Identification of Human Mobility Modes using Socio-Spatio-Temporal Predictive Models
The scientific analysis of the regularities observed in individual and collective human movement trajectories is of fundamental relevance to a wide range of areas urban planning, the prevention of epidemics, and natural security issues such as detection of clandestine activity, to name but a few. The ubiquity of mobile phones and location-based social media has enabled the capture of comprehensive, time-resolved individual information, offering a unique opportunity to observe human activity on an unprecedented scale. Indeed, recent theoretical developments suggest that a perfect algorithm can predict a person’s whereabouts with almost 90% certainty, given past observations of their location visits. Yet, major gaps remain in our understanding of human mobility dynamics.

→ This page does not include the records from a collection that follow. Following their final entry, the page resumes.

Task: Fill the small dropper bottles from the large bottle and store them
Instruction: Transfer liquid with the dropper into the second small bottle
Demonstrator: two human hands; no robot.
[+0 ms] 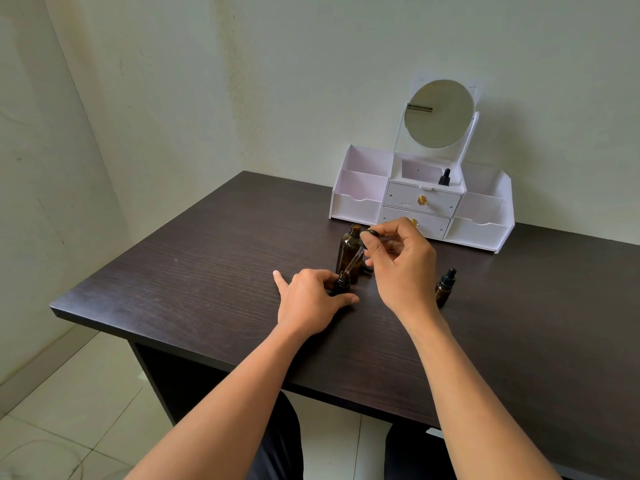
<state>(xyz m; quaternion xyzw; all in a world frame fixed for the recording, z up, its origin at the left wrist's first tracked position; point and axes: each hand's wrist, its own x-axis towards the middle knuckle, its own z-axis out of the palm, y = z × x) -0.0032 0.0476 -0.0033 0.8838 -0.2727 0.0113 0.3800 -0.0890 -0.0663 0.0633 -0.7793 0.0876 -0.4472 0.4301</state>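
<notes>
Mid-frame, my left hand (308,299) curls its fingers round the small bottle (343,284), steadying it upright on the bench (207,271). My right hand (401,265) pinches the dropper (356,256) by its bulb, the glass tip angled into the open amber neck. Just behind stands the uncapped large bottle (348,249). A capped bottle (445,289) stands right. Upper right, a stored bottle (444,178) sits in the organizer (356,206).
</notes>
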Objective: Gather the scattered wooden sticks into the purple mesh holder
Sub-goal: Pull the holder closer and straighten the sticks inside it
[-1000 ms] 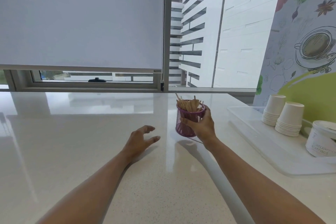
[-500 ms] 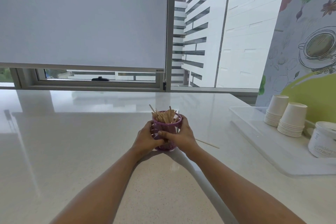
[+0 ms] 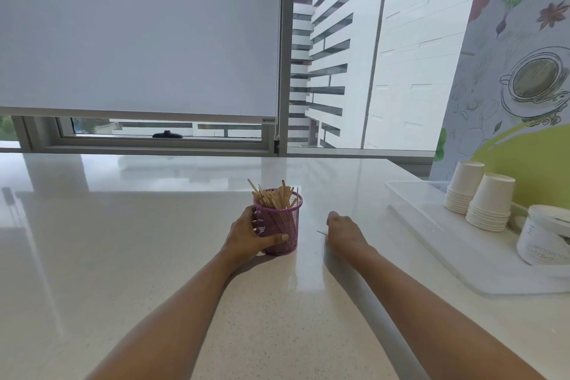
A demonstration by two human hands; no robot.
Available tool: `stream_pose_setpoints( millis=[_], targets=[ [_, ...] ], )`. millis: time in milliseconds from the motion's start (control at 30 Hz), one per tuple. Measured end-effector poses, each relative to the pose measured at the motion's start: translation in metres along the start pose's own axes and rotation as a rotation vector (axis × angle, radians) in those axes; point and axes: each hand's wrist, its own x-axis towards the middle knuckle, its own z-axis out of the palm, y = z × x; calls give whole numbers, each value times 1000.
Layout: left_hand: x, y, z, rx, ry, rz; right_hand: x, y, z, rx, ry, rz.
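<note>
A round purple wire-mesh holder (image 3: 282, 225) is seen standing upright on the pale speckled stone counter (image 3: 123, 241), near the middle of the view. It is filled with a bundle of thin flat wooden sticks (image 3: 274, 196), whose tops fan out above the rim.

The holder is gripped from its left side by the left hand (image 3: 245, 239). The thumb (image 3: 276, 238) is laid across the near wall low down, and the fingers (image 3: 250, 214) are curled round the far-left wall. The bare left forearm is stretched forward from the lower left, with the wrist close to the counter.

The right hand (image 3: 344, 233) is held down on the counter just to the right of the holder and apart from it. Its knuckles are turned up and its fingers are bent downward, so the tips are hidden. The end of one thin loose stick (image 3: 320, 232) is seen on the counter, poking out from under the left edge of this hand. Whether that stick is pinched or merely covered cannot be told. The right forearm is extended forward from the lower right.

At the right, a clear plastic tray (image 3: 431, 241) is set on the counter. Two stacks of white paper cups (image 3: 490, 203) and a white lidded tub (image 3: 543, 237) are placed on it.
</note>
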Motion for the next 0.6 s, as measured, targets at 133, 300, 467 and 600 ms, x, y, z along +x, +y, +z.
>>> stream_pose_setpoints(
  millis=[133, 300, 467, 600],
  targets=[
    [-1, 0, 1, -3, -1, 0, -3, 1, 4, -215, 72, -68],
    [-1, 0, 0, -22, -1, -2, 0, -2, 1, -327, 111, -130],
    [-1, 0, 0, -30, -6, -7, 6, -4, -5, -178, 82, -21],
    [-1, 0, 0, -41, -16, -14, 14, -7, -16, 147, 298, -2]
  ],
)
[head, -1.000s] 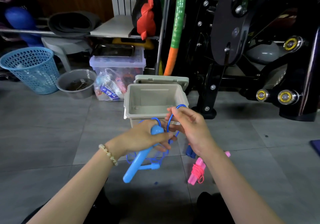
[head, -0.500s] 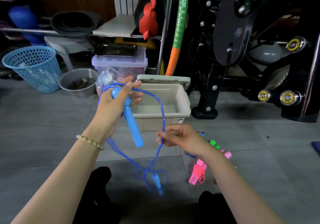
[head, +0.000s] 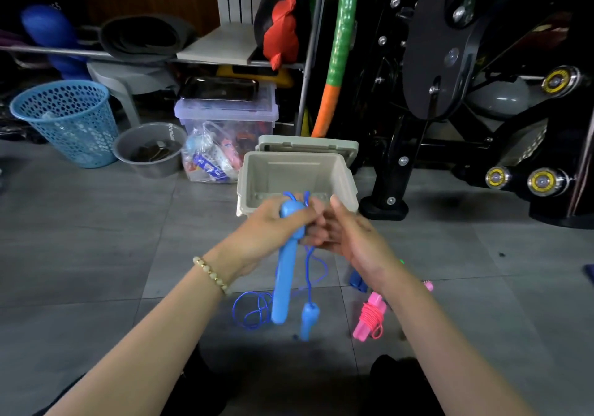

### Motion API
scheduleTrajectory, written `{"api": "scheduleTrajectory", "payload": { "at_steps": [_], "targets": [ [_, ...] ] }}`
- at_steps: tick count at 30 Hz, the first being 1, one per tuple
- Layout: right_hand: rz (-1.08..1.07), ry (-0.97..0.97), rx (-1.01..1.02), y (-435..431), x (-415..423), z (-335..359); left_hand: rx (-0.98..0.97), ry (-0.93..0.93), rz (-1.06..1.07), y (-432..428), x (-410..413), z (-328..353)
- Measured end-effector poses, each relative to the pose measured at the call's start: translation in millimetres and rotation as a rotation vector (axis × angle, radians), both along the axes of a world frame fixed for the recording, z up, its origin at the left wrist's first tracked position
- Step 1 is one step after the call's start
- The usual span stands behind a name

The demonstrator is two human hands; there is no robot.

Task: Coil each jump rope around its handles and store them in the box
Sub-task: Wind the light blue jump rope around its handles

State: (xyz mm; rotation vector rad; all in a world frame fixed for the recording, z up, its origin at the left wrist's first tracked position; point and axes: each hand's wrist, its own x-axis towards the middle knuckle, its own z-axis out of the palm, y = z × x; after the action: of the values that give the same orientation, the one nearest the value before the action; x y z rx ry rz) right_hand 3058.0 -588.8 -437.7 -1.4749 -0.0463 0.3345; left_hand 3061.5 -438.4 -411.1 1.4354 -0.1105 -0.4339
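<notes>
Open grey tiled floor is seen on either side of the hands, while the far edge is hemmed in by a blue mesh basket, a grey bowl, a clear storage bin and a black exercise machine. The beige box stands open just beyond the hands, its lid propped behind it. The blue jump rope is held before the box's near wall. One smooth plastic handle is gripped near its top by the left hand and hangs downward. The right hand is pressed against it, fingers curled (whether the cord is pinched cannot be told). The thin glossy cord loops over the knuckles and trails down to loose loops on the floor, with the second handle hanging low beside them. A pink jump rope, already coiled, lies on the floor beside the right forearm.
</notes>
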Motion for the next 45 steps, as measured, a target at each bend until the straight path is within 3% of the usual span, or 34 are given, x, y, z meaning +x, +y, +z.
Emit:
{"api": "scheduleTrajectory", "payload": {
  "at_steps": [6, 9, 11, 14, 16, 19, 22, 27, 33, 39, 45],
  "targets": [
    [0.281, 0.010, -0.250, -2.4, -11.0, -8.8, -0.357, -0.069, 0.399, 23.0, 19.6, 18.1],
    [0.132, 0.005, -0.090, -0.6, -11.4, -4.5, -0.267, -0.053, 0.404, 33.7, 22.4, 16.0],
    [0.009, -0.031, 0.029, -0.3, -8.7, 2.4, -0.092, -0.017, 0.294, 32.1, 18.9, 8.5],
    [-0.129, -0.052, 0.209, -2.5, -3.4, 7.7, 0.119, 0.050, -0.057, 19.3, 7.7, -5.6],
    [-0.201, -0.044, 0.249, -2.5, -0.9, 7.1, 0.239, 0.040, -0.285, 6.5, -0.4, -14.4],
    [-0.248, -0.061, 0.226, -2.5, 1.1, 3.5, 0.307, -0.021, -0.394, -6.7, -6.3, -22.5],
    [-0.231, -0.074, 0.117, -5.2, 2.9, 1.8, 0.185, 0.003, -0.305, -10.0, -6.6, -16.2],
    [-0.031, 0.013, -0.015, -6.6, 2.0, -7.8, -0.098, 0.045, 0.055, -6.5, 0.9, 0.1],
    [0.165, 0.042, -0.013, 0.7, -10.1, -7.8, -0.230, 0.051, 0.281, 9.5, 13.6, 4.7],
    [-0.181, -0.130, 0.088, 3.1, -9.0, 2.9, -0.111, 0.076, 0.136, 17.3, 12.8, -2.5],
    [-0.219, -0.192, -0.078, 8.9, -9.7, -3.2, -0.130, 0.110, 0.071, -0.6, 3.6, -8.6]
  ]
}}
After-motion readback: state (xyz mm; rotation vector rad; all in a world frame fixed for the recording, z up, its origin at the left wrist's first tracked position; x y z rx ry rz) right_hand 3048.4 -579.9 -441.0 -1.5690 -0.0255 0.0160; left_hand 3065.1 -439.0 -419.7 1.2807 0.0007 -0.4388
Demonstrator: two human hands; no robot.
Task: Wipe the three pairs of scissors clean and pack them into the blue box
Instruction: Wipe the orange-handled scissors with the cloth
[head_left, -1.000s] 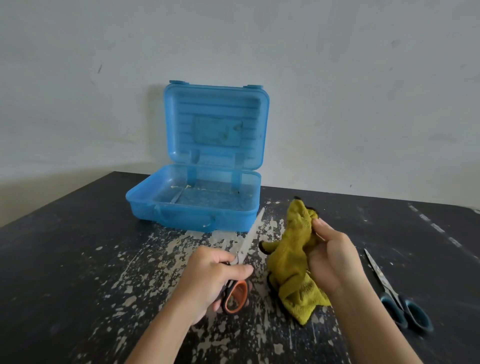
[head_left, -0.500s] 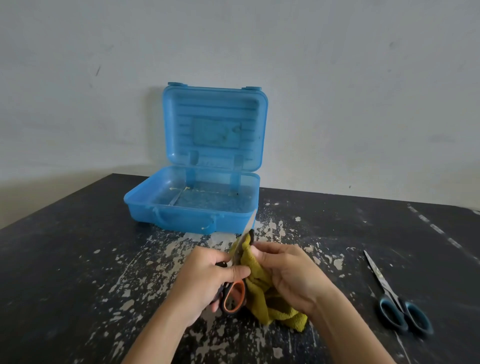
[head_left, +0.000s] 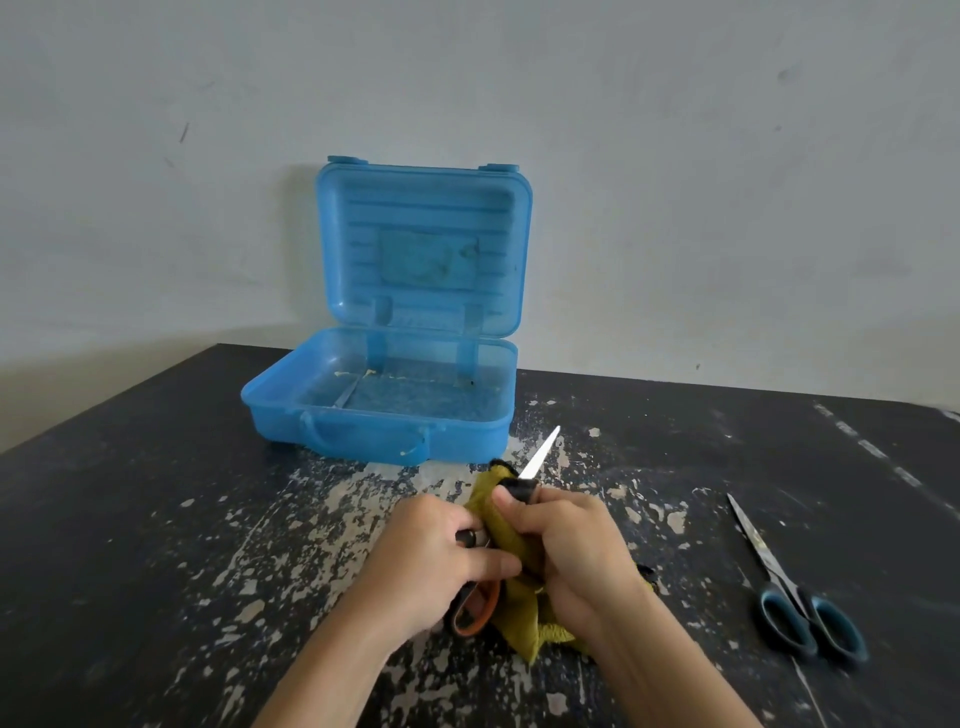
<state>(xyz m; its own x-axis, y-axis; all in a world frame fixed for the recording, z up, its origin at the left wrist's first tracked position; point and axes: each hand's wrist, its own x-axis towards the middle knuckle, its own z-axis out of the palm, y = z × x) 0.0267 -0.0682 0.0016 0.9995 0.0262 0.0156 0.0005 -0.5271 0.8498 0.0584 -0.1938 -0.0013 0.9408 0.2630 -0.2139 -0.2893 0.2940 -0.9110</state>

In particular, (i) any practical predictive algorithm far underperforms the theoretical limit. This is primarily due to analyzing movement trajectories from a pure frequentist perspective, capturing a limited portion of the mechanisms behind human dynamics. (ii) Furthermore, the frequentist approach can at best capture averaged predictability, and says little about temporal predictability, which is of far greater relevance to national security issues. In this proposal, we will develop a comprehensive, data-driven framework that addresses the aforementioned issues. Our methodology will rest on two foundations: (i) First, we will go beyond static predictability measures and define a dynamic predictability by leveraging the multidimensional features that influence an individualÕs movement. Primarily, these are a combination of their social contacts (S), their spatial location (L) and the time of the day (T), or their socio-spatial- temporal context. (ii) In combination, the socio-spatio-temporal aspects form a multilevel network that has a clear structure, which we term activity modes, a previously undiscovered facet of mobility.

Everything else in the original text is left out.